Problem to work on: Would you set down the whole listing again exactly as it appears?

▬▬▬

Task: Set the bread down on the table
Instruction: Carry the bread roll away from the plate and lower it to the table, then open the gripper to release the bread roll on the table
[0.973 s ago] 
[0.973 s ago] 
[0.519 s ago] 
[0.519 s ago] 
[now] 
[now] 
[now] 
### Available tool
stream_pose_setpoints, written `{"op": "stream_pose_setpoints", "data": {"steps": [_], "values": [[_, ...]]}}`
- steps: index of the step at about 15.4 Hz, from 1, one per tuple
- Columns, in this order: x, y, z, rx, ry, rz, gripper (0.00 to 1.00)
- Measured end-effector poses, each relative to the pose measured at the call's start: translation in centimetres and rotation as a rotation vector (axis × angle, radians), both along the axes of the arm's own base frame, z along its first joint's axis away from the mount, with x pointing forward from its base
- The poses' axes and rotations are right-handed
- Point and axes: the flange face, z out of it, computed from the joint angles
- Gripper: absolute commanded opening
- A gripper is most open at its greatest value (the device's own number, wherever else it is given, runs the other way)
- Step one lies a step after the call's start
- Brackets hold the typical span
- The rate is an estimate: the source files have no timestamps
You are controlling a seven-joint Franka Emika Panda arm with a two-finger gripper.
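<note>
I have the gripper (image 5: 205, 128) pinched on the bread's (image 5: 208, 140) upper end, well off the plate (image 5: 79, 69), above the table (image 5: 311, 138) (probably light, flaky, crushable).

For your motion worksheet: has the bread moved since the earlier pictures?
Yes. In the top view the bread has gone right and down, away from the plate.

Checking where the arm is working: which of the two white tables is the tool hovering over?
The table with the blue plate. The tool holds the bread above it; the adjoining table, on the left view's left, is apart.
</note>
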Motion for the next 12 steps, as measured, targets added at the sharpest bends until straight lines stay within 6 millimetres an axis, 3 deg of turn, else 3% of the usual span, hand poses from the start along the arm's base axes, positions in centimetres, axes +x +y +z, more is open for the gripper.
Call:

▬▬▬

Problem solution:
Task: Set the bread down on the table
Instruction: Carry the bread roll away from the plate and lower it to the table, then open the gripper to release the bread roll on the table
[0.973 s ago] 
[0.973 s ago] 
[0.519 s ago] 
[0.519 s ago] 
[now] 
[now] 
[now] 
### Available tool
stream_pose_setpoints, written `{"op": "stream_pose_setpoints", "data": {"steps": [_], "values": [[_, ...]]}}`
- steps: index of the step at about 15.4 Hz, from 1, one per tuple
- Columns, in this order: x, y, z, rx, ry, rz, gripper (0.00 to 1.00)
- Measured end-effector poses, each relative to the pose measured at the call's start: translation in centimetres and rotation as a rotation vector (axis × angle, radians), both along the axes of the arm's own base frame, z along its first joint's axis away from the mount, with x pointing forward from its base
- The poses' axes and rotations are right-handed
- Point and axes: the flange face, z out of it, computed from the joint angles
- Gripper: absolute commanded opening
- A gripper is most open at its greatest value (the device's own number, wherever else it is given, runs the other way)
- Step one lies a step after the call's start
- Brackets hold the typical span
- The rate is an estimate: the source files have no timestamps
You are controlling a seven-joint Franka Emika Panda arm with a two-finger gripper.
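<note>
I have the gripper (image 5: 205, 128) pinched on the bread's (image 5: 208, 140) upper end, well off the plate (image 5: 79, 69), above the table (image 5: 311, 138) (probably light, flaky, crushable).

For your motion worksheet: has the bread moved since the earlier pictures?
Yes. In the top view the bread has gone right and down, away from the plate.

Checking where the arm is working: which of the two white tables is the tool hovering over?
The table with the blue plate. The tool holds the bread above it; the adjoining table, on the left view's left, is apart.
</note>
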Motion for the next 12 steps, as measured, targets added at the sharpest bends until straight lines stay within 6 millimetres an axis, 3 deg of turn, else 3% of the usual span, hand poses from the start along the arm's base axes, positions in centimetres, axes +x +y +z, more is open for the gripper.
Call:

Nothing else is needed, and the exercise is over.